• [Data shown]:
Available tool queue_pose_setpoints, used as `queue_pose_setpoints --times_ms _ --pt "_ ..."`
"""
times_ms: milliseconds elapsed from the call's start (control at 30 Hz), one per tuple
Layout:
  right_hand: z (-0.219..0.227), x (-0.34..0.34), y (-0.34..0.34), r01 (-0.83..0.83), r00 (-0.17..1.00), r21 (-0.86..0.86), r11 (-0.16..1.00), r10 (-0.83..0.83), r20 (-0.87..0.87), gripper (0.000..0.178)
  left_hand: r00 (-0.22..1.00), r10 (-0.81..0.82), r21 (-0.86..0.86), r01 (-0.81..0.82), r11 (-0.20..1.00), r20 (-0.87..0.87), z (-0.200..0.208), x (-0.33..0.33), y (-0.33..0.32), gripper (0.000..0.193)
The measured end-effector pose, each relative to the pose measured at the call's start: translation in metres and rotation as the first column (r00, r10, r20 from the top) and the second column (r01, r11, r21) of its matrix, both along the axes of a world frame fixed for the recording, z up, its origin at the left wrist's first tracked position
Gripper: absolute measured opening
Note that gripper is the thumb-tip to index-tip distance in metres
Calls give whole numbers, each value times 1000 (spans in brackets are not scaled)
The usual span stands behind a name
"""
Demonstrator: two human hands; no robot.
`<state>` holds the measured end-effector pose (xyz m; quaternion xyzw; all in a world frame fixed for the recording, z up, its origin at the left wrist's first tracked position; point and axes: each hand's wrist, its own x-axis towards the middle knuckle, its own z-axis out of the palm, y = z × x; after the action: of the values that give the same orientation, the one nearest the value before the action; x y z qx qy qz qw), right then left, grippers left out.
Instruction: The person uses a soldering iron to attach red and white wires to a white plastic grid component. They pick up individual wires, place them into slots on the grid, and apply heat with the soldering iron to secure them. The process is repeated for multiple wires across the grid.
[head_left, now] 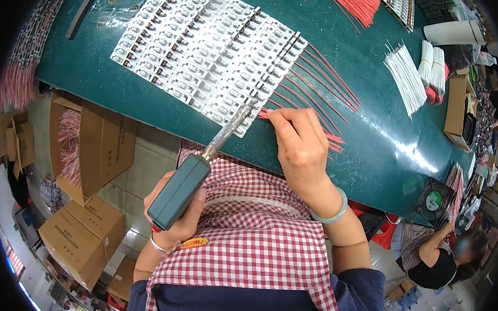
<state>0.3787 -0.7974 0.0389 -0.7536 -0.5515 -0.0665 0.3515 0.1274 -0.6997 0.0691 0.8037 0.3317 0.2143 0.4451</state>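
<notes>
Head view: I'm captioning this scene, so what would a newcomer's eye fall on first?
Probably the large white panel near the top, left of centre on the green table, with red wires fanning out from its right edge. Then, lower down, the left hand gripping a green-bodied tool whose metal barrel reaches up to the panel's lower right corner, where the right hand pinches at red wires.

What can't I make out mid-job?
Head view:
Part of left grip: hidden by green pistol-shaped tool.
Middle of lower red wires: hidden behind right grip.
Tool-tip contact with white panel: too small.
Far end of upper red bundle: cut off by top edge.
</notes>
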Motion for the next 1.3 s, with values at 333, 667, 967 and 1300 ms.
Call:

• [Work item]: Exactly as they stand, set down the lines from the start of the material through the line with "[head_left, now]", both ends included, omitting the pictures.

• [Expected answer]:
Available tool queue_pose_setpoints, used as `queue_pose_setpoints --times_ms _ --pt "_ ..."`
"""
times_ms: milliseconds elapsed from the call's start (control at 30 Hz), one per tuple
Layout:
  right_hand: z (-0.219..0.227), x (-0.34..0.34), y (-0.34..0.34), r01 (-0.83..0.83), r00 (-0.17..1.00), r21 (-0.86..0.86), r11 (-0.16..1.00), r10 (-0.83..0.83), r20 (-0.87..0.87), gripper (0.000..0.178)
  left_hand: r00 (-0.22..1.00), r10 (-0.81..0.82), r21 (-0.86..0.86), r01 (-0.81..0.82), r11 (-0.20..1.00), r20 (-0.87..0.87), z (-0.200..0.208), x (-0.33..0.33), y (-0.33..0.32), gripper (0.000..0.193)
The measured end-effector pose, each relative to the pose measured at the call's start: translation in metres and rotation as the first column (r00, r10, r20 from the top) and the second column (r01, r11, r21) of its matrix, both along the axes of a world frame fixed for the recording, z up, its origin at the left wrist's first tracked position
Gripper: absolute measured opening
Note that gripper is the thumb-tip to index-tip distance in metres
Calls give whole numbers, each value times 1000 (spans in brackets are not scaled)
The usual span stands behind a name
"""
Demonstrator: two human hands; no robot.
`<state>` holds the measured end-effector pose (xyz m; quaternion xyzw; all in a world frame fixed for the recording, z up, its origin at the left wrist's first tracked position; point and axes: each hand's wrist, its own x-axis towards the middle knuckle, its own z-axis out of the palm, y = z × x; after the action: of the values that give the same orientation, the one nearest the value before the action; x y z qx qy qz qw), right then left, grippers left out.
Instruction: The person uses a soldering iron to attach red and white wires to a white plastic grid component. They pick up individual wires, place them into slots on the grid, and apply heat with the soldering iron to secure them. The process is repeated for multiple wires across the grid.
[head_left, now] 

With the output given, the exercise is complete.